- Condition Centers
Dr. Zanni is a psychologist and health systems specialist based in Alexandria, Virginia.
Twenty years ago, few psychologists studied eating behaviors, but interest in food psychology has expanded with America's waistline. Some of the most interesting findings are featured in Mindless Eating, a book by Brian Wansink, PhD. Dr. Wansink conducts research on eating behaviors at his Cornell University laboratory, which resembles a restaurant, a cafeteria, and a television den, and simulates environmental, social, and cognitive variables.
Consider this environmental cue: serving bowl size. Participants serving themselves from either gallon-size bowls or half-gallon-size bowls ate 59% more snacks from the larger bowl.
And cognitive expectations? While eating identical meals, subjects received a complimentary bottle of wine from either Noah's Winery, California, or Noah's Winery, North Dakota. The bottles contained the identical inexpensive wine. Those with the California label ate 11% more food, lingered an extra 11 minutes, and rated the food and wine higher in quality, compared with those receiving the North Dakota label. The participants' belief that California wines are better affected their entire meal (known as the halo effect). Similarly, people will order Belgian Black Forest Double Chocolate Cake with greater frequency and rate it higher than the same menu item simply called Chocolate Cake.

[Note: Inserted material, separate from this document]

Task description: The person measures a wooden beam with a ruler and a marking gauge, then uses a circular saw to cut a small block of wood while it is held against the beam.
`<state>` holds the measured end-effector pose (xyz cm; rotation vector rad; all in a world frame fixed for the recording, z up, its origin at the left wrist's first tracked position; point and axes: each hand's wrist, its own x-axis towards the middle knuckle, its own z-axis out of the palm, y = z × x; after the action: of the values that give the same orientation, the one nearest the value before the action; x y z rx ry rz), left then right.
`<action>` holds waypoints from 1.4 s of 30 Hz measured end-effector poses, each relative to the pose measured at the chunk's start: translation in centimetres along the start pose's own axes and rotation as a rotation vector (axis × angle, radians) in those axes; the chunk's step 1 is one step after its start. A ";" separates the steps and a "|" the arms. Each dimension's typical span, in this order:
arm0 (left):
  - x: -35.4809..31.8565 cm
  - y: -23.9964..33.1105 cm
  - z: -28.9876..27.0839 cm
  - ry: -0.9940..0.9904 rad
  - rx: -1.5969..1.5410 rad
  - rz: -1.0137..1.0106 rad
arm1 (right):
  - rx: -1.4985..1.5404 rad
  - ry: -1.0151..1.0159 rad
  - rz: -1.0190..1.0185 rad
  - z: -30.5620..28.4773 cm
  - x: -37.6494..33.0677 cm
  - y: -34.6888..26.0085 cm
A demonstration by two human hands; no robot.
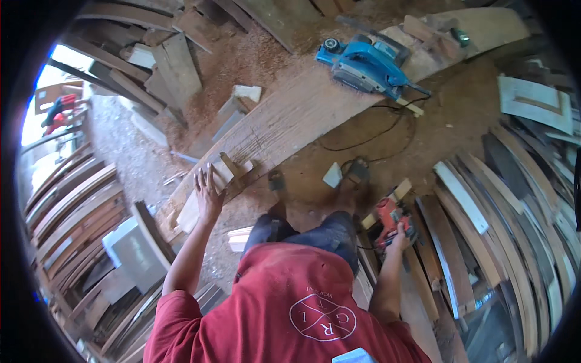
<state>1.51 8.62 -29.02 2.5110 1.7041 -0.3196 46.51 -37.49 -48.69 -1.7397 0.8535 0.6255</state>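
Observation:
My left hand (209, 192) lies with its fingers stretched out on a pale piece of wood (189, 213), near the close end of a long wide plank (296, 115). A small upright wood block (230, 163) stands on the plank just beyond my fingers. Down at my right side, my right hand (399, 239) is closed around a red handheld power tool (390, 218) with dark parts, beside stacked boards. Its exact kind is hard to make out. On the plank's far part sits a blue electric planer (366, 63), apart from both hands.
A black cord (387, 142) loops over the floor near the planer. Long boards (496, 199) are stacked on the right, and more boards (78, 224) on the left. Offcuts (175, 69) and shavings lie beyond the plank. A white offcut (332, 175) lies by my feet.

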 end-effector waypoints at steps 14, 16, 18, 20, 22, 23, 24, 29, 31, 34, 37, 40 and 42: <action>2.8 5.8 -0.1 -0.193 0.092 -0.414 | 0.052 -0.458 0.220 9.0 38.8 -0.4; 2.0 4.8 0.0 -0.199 0.062 -0.396 | 0.088 -0.383 0.217 11.1 40.5 -0.3; 0.8 4.6 -0.7 -0.264 0.055 -0.510 | 0.151 -0.337 0.220 13.9 41.2 -0.9; 0.2 2.9 0.3 -0.124 0.012 -0.278 | 0.152 -0.313 0.230 14.3 41.3 -0.7; 0.3 1.9 0.6 -0.230 0.089 -0.452 | 0.146 -0.292 0.211 13.9 41.4 -0.5; -0.1 1.6 0.6 -0.278 0.121 -0.514 | 0.140 -0.274 0.197 13.8 41.3 -0.4; 0.3 -0.7 1.1 -0.182 0.192 -0.312 | 0.167 -0.227 0.200 12.7 41.0 0.0; -1.0 -2.4 1.5 -0.154 -0.280 -0.451 | 0.182 -0.004 0.248 16.3 36.3 -0.6; -1.7 -0.7 -0.3 -0.217 -0.296 -0.487 | 0.187 0.041 0.279 17.7 34.1 -1.7; 0.2 -0.6 0.3 -0.242 -0.178 -0.456 | 0.332 -0.170 0.296 16.3 36.3 0.4; -0.3 0.2 0.6 -0.230 -0.276 -0.469 | 0.264 -0.188 0.375 16.1 37.8 2.9; -1.3 -0.3 -0.3 -0.213 -0.334 -0.481 | 0.332 -0.231 0.451 15.8 38.8 7.4; -1.0 -0.9 0.1 -0.205 -0.228 -0.382 | 0.326 -0.237 0.365 14.4 39.7 10.6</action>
<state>0.27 8.04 -28.85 1.9182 1.9960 -0.3706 62.20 -35.61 -89.28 -1.1994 1.0480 0.8612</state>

How strong are cognitive expectations? In one study, approximately 60% of participants in a darkened room who were given chocolate yogurt, but told it was strawberry, rated it as having a good strawberry taste.
Knowledge is not power in this area. Subjects who attended a 90-minute lecture on food psychology still fell victim to cues. Food psychology helps identify cues and thoughts fueling overeating— cues that clinicians might use to a dieter's advantage.